++++ INFORMATION PROVIDED ++++

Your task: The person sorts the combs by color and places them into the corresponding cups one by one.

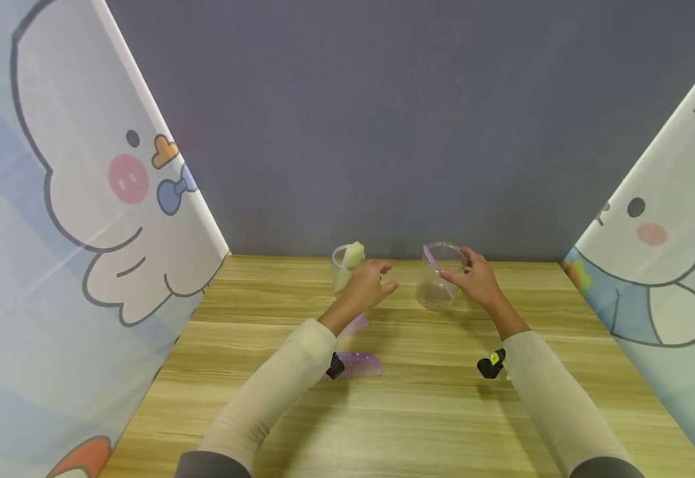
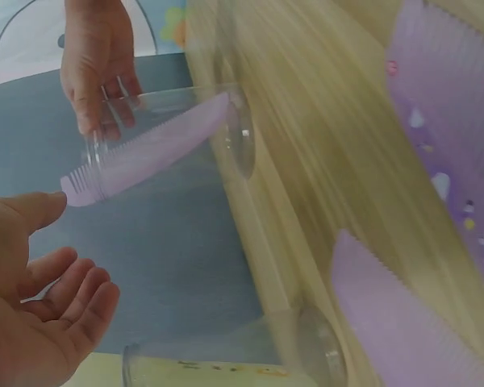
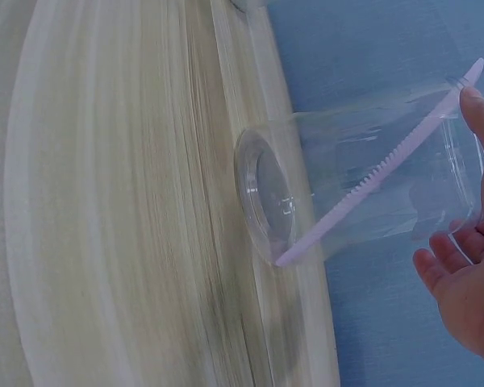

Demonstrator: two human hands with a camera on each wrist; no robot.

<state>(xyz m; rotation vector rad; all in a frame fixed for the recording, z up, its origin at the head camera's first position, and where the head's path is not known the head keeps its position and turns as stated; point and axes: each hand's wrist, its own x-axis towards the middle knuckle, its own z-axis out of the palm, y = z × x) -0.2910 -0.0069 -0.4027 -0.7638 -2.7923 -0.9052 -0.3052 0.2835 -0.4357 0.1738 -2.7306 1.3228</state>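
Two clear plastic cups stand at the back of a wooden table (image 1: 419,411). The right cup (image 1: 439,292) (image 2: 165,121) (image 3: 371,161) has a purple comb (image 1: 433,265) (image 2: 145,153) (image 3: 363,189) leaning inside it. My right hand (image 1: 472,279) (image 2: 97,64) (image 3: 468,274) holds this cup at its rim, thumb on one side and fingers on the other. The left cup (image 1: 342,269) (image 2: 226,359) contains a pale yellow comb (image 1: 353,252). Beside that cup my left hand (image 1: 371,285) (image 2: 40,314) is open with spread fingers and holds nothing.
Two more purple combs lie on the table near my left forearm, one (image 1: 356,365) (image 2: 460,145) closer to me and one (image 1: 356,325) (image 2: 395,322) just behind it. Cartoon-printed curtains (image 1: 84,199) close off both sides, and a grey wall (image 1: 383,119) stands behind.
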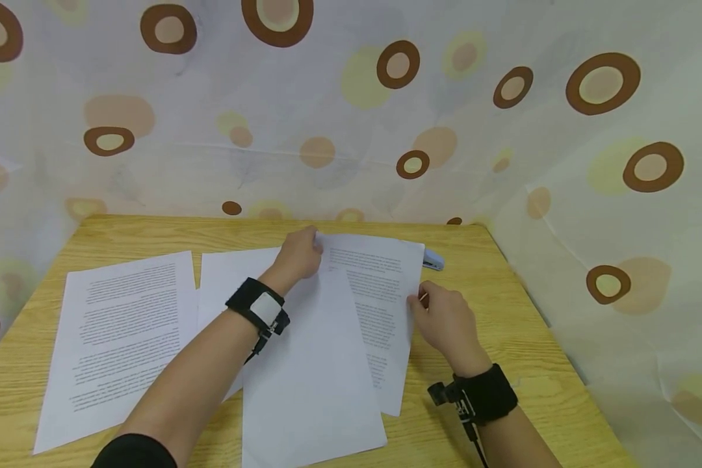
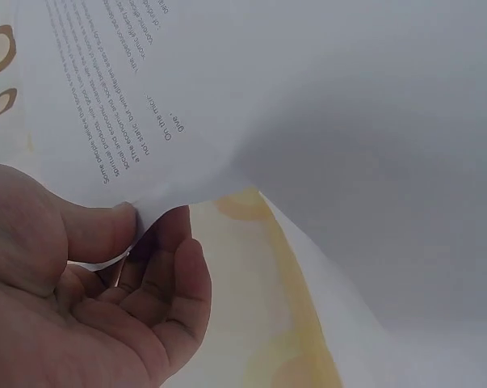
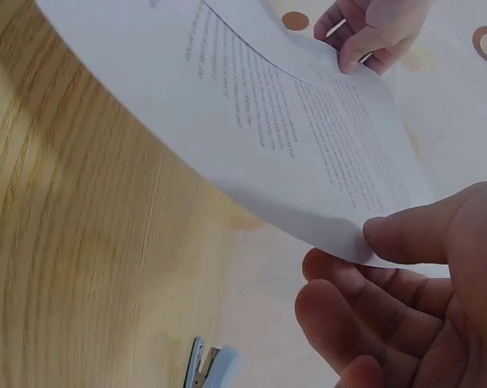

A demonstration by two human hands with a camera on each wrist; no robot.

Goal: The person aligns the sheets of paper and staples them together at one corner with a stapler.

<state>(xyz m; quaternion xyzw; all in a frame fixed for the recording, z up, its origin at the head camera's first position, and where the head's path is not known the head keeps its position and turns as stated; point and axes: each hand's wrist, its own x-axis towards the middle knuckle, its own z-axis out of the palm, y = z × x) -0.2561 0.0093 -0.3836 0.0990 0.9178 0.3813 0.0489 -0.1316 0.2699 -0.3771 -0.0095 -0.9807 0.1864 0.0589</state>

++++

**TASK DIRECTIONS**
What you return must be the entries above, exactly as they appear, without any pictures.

**EXPECTED ANSWER**
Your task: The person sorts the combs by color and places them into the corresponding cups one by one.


Demonstrator: two human hands with a camera on each wrist; no robot.

<state>(xyz m; rotation vector rad; all in a frame fixed for the recording, z up, its origin at the head camera's first position, and where the head's path is not known the head keeps its position and turns as stated; point and axes: each hand's wrist, its own x-axis towards the middle knuckle, its own z-axis out of the palm, y = z × x) -0.2910 -0.0069 -0.4027 -0.7638 -2.7923 -0.9052 -0.3052 0.2835 -0.4357 0.1738 -2.7306 1.3228</state>
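Two clear plastic cups stand at the back of a wooden table (image 1: 419,411). The right cup (image 1: 439,292) (image 2: 165,121) (image 3: 371,161) has a purple comb (image 1: 433,265) (image 2: 145,153) (image 3: 363,189) leaning inside it. My right hand (image 1: 472,279) (image 2: 97,64) (image 3: 468,274) holds this cup at its rim, thumb on one side and fingers on the other. The left cup (image 1: 342,269) (image 2: 226,359) contains a pale yellow comb (image 1: 353,252). Beside that cup my left hand (image 1: 371,285) (image 2: 40,314) is open with spread fingers and holds nothing.
Two more purple combs lie on the table near my left forearm, one (image 1: 356,365) (image 2: 460,145) closer to me and one (image 1: 356,325) (image 2: 395,322) just behind it. Cartoon-printed curtains (image 1: 84,199) close off both sides, and a grey wall (image 1: 383,119) stands behind.
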
A demonstration by two human hands with a camera on each wrist; no robot.

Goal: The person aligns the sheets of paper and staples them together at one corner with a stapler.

<state>(xyz m; quaternion xyzw; all in a frame fixed for the recording, z up, its origin at the head camera's first position, and where the head's path is not known the head keeps its position and turns as stated; point and axes: each hand's wrist, its own x-axis towards the middle knuckle, its own z-axis out of the palm, y = z × x) -0.2561 0.0093 -0.3836 0.0990 0.9178 0.3813 0.0489 -0.1316 0.2699 -0.3771 -0.0095 -0.9807 0.1864 0.0589</state>

Nothing remains to be done for this exercise.